Criminal IP - Threat Hunting Webinar.pdf
Criminal IP - Threat Hunting Webinar.pdfCriminal IP - Threat Hunting Webinar.pdf
Criminal IP - Threat Hunting Webinar.pdf
 

statistics techniques to deal with data

  • 1. Statistics Techniques To Deal With Data Data Collection The first activity that needs to be performed before undertaking any statistical analysis project is collecting relevant data/information. Data is mainly gathered from two sources- primary and secondary. Primary sources refer to the data collected by the researcher himself and secondary data is collected from outside. Primary data is original while the secondary data is hardly original at times. Primary data includes surveys, observations, and experiments. Secondary data has internal records and government published data. Data Categorization And Classification Categorization needs the data to be organized in order to get some insights from it.
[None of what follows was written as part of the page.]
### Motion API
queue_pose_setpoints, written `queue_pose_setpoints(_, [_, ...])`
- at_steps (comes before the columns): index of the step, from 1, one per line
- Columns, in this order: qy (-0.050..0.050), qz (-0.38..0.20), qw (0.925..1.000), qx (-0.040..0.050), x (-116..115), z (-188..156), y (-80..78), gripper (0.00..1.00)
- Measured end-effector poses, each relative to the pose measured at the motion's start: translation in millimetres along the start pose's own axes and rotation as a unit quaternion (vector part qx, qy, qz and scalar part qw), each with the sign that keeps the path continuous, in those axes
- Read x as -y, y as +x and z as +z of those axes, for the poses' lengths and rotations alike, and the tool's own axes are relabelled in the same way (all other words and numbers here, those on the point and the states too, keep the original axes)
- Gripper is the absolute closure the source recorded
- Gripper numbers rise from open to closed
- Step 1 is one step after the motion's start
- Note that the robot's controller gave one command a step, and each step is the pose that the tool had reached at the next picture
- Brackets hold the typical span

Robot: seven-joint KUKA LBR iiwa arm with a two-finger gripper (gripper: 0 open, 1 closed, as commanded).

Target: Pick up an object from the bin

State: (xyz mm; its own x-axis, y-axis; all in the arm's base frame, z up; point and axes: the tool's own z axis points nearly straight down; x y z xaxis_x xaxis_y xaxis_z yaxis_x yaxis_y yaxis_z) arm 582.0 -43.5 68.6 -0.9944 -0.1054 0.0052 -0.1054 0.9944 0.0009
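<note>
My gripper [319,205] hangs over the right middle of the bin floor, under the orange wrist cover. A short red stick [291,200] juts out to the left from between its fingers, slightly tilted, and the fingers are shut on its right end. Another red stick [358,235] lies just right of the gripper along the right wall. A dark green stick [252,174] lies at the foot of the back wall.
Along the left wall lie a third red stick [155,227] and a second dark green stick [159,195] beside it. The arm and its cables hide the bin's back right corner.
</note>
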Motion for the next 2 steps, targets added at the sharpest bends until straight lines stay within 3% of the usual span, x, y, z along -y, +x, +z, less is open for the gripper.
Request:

Basic insights about the data can be obtained through the various listing of values in an ordered array. For example, we have data of heights of 10 people 160cm, 165cm, 155cm, 190cm, 177cm, 181cm, 179cm, 185cm, 159cm, 173cm This data in an ordered array will look like 155cm, 159cm, 160cm ,165cm, 173cm, 177cm, 179cm, 181cm, 185cm, 190cm The above data tells us that 155cm is the shortest height while 190cm is the tallest. Data classification is the assembly of relevant facts/data into different categories/groups as per certain features. It helps in compressing portions of data in order to differentiate between the similarities and dissimilarities in the data. It encourages association. The factors, based on which classification is done are • Geographical • Chronological • Qualitative • Quantitative • Geographical classification It is classified on the basis of geographical location. For example, classifying colleges based on which state they belong to. • Chronological classification It is divided on the basis of time. For example, babies born in a hospital in the current year and last year. • Qualitative classification It is ranked on the basis of some attributes. For example, classifying people based on area, gender, and literacy. • Quantitative classification
  • 2. It is organized as per quantitative class intervals. For example, classifying individuals based on their annual income. Data Presentation Presentation of data includes frequency distribution which has a group of data split into mutually exclusive categories conferring the frequency of observations in each class. Constructing a frequency distribution involves • Determining the question to be addressed • Collecting raw data • Organizing data (frequency distribution) • Presenting data (Histogram) For example, assume you are looking for prospective clients for your new product which is an electric bike. You want to target a particular section of IT employees in some locations of your area. From your past experience, you know that people who travel up to 10 km every day to their offices are more interested to buy this product. As reaching each and every employee in the IT park may incur a huge cost, you decided to do a pilot survey to get some idea about the prospective market of your product in the IT park. You engaged an executive who was supposed to ask every employee coming to the office in the morning about how much time they need to reach the office. This data can then be used to calculate the number of potential customers who are interested in your product.